We were pretty annoyed when we shelled out the bux for all those cg6 boards
and then found out we couldn't use them the way we want (the way we SHOULD
be able to).  I find it hard to believe that Sun is worried about clones -
they GAVE away SPARC, NFS, RPC, etc.  I'm not asking for ROM masks, I just
want programming specs . . . a library would be nice, but just telling me
what regs are what and how to use them would be cool.

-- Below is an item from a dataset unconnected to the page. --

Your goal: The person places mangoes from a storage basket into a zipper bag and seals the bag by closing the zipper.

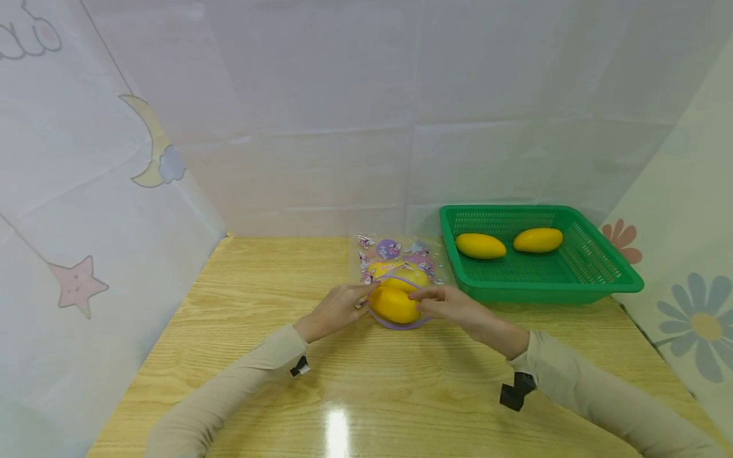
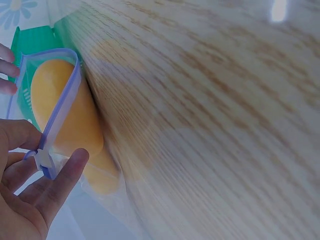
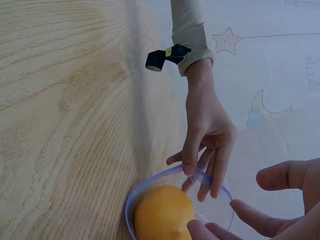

I thought I was going to get my wish when I saw the note on the Aviator
tape about giving away the source - until I saw the footnote that said they
wouldn't make the source available until they REMOVED the GX register
manipulation code.  Ugh!

Oh well ... you can be sure our next gaggle of Sparcs will come with CG3s
... or maybe they won't be Sparcs at all.

We've been known to get inaccurate manure from the marketroids.  If anyone
can prove me wrong with different manure, or has reverse-engineered the
board any, I'd love to hear it!


Mark
--
cheeks@edsr.eds.com    or     ...uunet!edsr!cheeks
Disclaimer:  I speak for myself, nobody else.

janssen@parc.xerox.com (Bill Janssen) (10/01/90)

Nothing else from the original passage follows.